Не Кирилл. Ну конечно, ему все равно, ему на нее совершенно наплевать.
– Слушай, Анют, я знаешь о чем подумала? Может, стоит все-таки рассказать Кириллу про эту твою сумасшедшую?
– Какой смысл? Он все равно улетит.
– Улетит – понятно, не лететь он не может, но…
– Тогда зачем и рассказывать? Что он может еще сделать?
– Не знаю, вдруг что-то придумает. Видишь ли, бабка-то, безусловно, сумасшедшая, но и у сумасшедших идеи появляются не на пустом месте: должна быть какая-то основа.
– Кто сумасшедший? Какая основа? О чем это мне не нужно рассказывать? – Дверь кухни открылась, и Кирилл возник на пороге. – Что у вас от меня за секреты?
– А ты зачем за дверью подслушиваешь? – Аня сердито на него замахала рукой. – Две женщины уединились, разговаривают о своем, о девичьем, а ты… – Она попыталась все перевести в шутку, но вышло неуклюже и глупо. Ни Ирина, ни Кирилл шутки не поддержали.
– Видишь ли, Кирюш, я думаю, тебе нужно об этом знать… – начала Ирина.
– Не надо, Ир, я прошу.
– Да в чем дело, девчонки? Что случилось-то? – Кирилл с любопытством – впрочем, довольно праздным, неозабоченным – уставился на них.
– Какая-то сумасшедшая бабка напугала Анютку до обморока. Я в магазин ее послала, мы меню другое разработали, более сложное, ну это неважно. А на обратном пути Аня и встретила старуху, она здесь живет, ваша нижняя соседка, с четвертого.
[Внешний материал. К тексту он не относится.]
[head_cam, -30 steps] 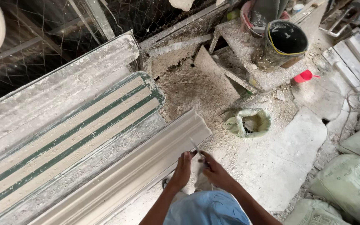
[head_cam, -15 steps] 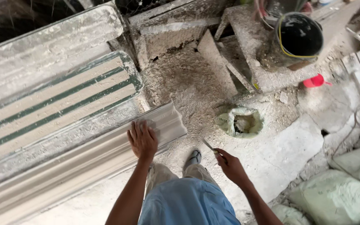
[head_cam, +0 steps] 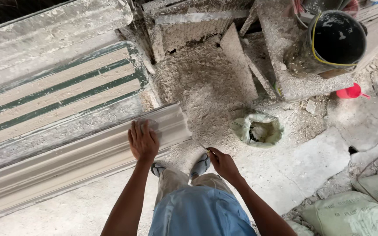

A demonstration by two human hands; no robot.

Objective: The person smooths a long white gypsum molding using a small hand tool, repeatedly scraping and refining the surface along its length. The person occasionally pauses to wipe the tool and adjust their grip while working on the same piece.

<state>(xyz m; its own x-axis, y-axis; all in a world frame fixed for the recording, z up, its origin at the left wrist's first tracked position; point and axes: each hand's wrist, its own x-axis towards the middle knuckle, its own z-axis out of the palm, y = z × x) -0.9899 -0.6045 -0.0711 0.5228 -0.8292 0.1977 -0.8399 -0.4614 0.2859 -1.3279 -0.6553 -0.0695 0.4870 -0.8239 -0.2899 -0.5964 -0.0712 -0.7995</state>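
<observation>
Moulding (head_cam: 66,161) end under flat left hand (head_cam: 143,142); floor (head_cam: 294,166) beside it.

Matt, smooth plaster-like moulding (head_cam: 88,153), rough dusty concrete floor (head_cam: 302,161), glossy black bucket (head_cam: 335,39)

Long plaster moulding (head_cam: 79,159): far end cut off at left edge of frame, part near the end hidden under left hand (head_cam: 143,142). Right hand (head_cam: 223,164): closed round sth thin, too small to tell, mostly hidden by fingers. Black bucket (head_cam: 335,39) and grey sack (head_cam: 355,214): cropped by top edge and bottom-right corner resp.; bucket's inside too dark to make out.
</observation>
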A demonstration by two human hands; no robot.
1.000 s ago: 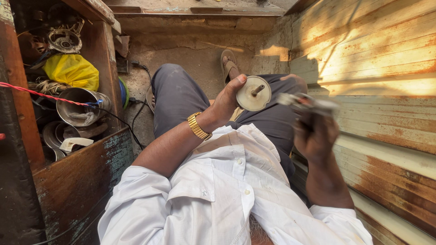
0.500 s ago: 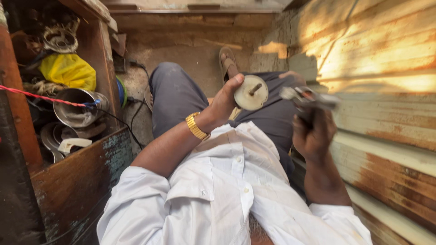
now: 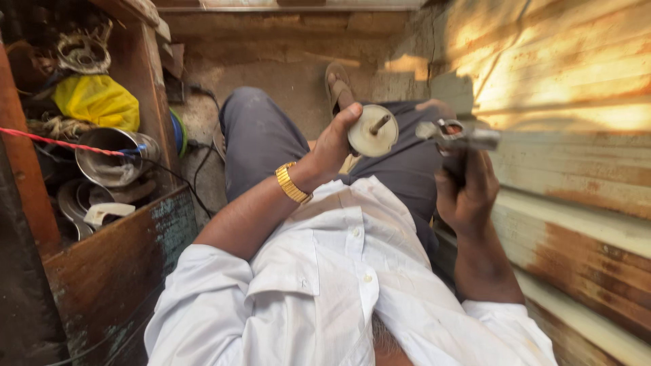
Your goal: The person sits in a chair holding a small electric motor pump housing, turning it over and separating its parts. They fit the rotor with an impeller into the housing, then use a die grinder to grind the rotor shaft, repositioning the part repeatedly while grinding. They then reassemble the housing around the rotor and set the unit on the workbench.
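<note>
My left hand (image 3: 336,144), with a gold watch on the wrist, grips a round cream-coloured disc with a short metal shaft (image 3: 372,131) sticking out of its centre. It holds the disc above my lap. My right hand (image 3: 466,192) is closed around a metal hand tool, probably pliers (image 3: 456,134). The tool's jaws point left, toward the disc's shaft, a short gap away from it. I sit with grey trousers and a white shirt, one sandalled foot (image 3: 338,85) stretched out ahead.
A wooden shelf box (image 3: 108,264) at left holds metal pots (image 3: 112,157), a yellow bag (image 3: 95,100) and scrap parts. A red cord and black cables run along it. A rusty corrugated metal wall (image 3: 576,169) stands close on the right. Ahead is a dirt floor.
Both hands have shifted slightly; the tool's jaws now sit a little closer to the disc's shaft. The grip of each hand is unchanged.
</note>
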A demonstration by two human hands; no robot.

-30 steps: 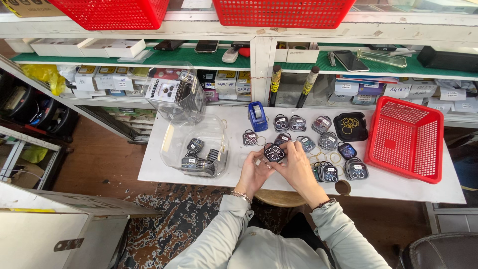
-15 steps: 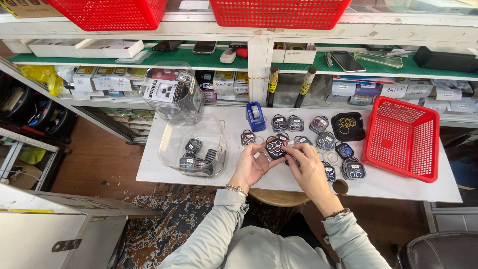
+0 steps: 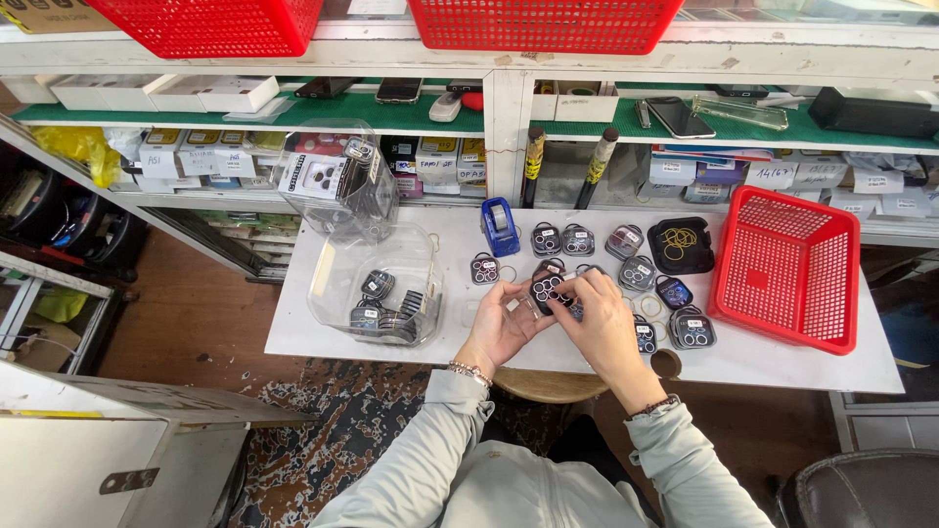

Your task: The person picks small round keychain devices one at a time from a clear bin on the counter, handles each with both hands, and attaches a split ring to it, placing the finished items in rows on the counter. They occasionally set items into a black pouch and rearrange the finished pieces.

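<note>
Both of my hands meet over the middle of the white table (image 3: 773, 364). My left hand (image 3: 501, 328) and my right hand (image 3: 599, 321) together hold a small dark case with round lens rings (image 3: 546, 287). Around them several similar small cases (image 3: 636, 273) lie in rows on the table. A clear plastic tub (image 3: 344, 284) with several dark cases inside stands to the left of my left hand.
A red mesh basket (image 3: 790, 270) sits at the right of the table, next to a black tray of rubber bands (image 3: 681, 244). A blue tape dispenser (image 3: 500, 227) stands at the back. Shelves with boxes and phones run behind, red baskets on top.
My hands have shifted slightly, still working on the same small case. The view has moved a little; nothing else on the table has changed.
</note>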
Так вот, она рассказала Анютке, что в этой самой квартире, где вы намеревались прожить долго и счастливо, убили какую-то девушку.
– В нашей квартире? Когда?
– На этот вопрос она затруднилась ответить. А еще она сказала, что убитая, какая-то Наташечка, очень на Аню похожа и что убийца еще придет.
– Бред голимый! – Кирилл засмеялся.
– Скорее всего, да. Но, во-первых, Анютка напугана, а ты завтра уезжаешь, оставляешь ее одну, а во-вторых, может, это и не совсем бред. Вдруг эта женщина действительно стала свидетельницей какого-нибудь… ну чего-нибудь такого.
– Вряд ли. На каком этаже, вы говорите, она живет?
– На четвертом, прямо под нами, – с готовностью ответила Аня: может, и хорошо, что Ирина все рассказала, теперь Кирилл обязательно что-нибудь придумает.
– На четвертом, прямо под нами, значит?
– Да, а что?
– Так, ничего. А ты, Анют, не перепутала?
– Ну я же сама видела, как она оттуда выходила, а потом зашла. Старуха, в черной одежде…
– В черной одежде старуха? И говорила о том, что ты похожа на убитую?
– Ну да… – Аня растерялась, она не понимала, к чему он клонит.
– А ты, Ирэн, считала, что весь этот детский… весь этот бред необходимо было мне пересказывать?
– Почему обязательно бред? Я не утверждала, что все так и было, но…
– Ты не веришь, что я… – начала Аня обиженно. – Но я в самом деле встретила ее, эту старуху, и она говорила… Чай приглашала пить. И фотографию показать хотела.
– Хватит, хватит! – Кирилл замахал руками и комически закатил глаза. – Я понимаю, Анют, что ты очень не хочешь, чтобы я уезжал, я понимаю, что тебе одной будет скучно, но… Ты уже не такая и маленькая, девочка моя, пора взрослеть. А твоя история про старуху в развевающихся черных одеждах и на двенадцатилетний возраст не тянет.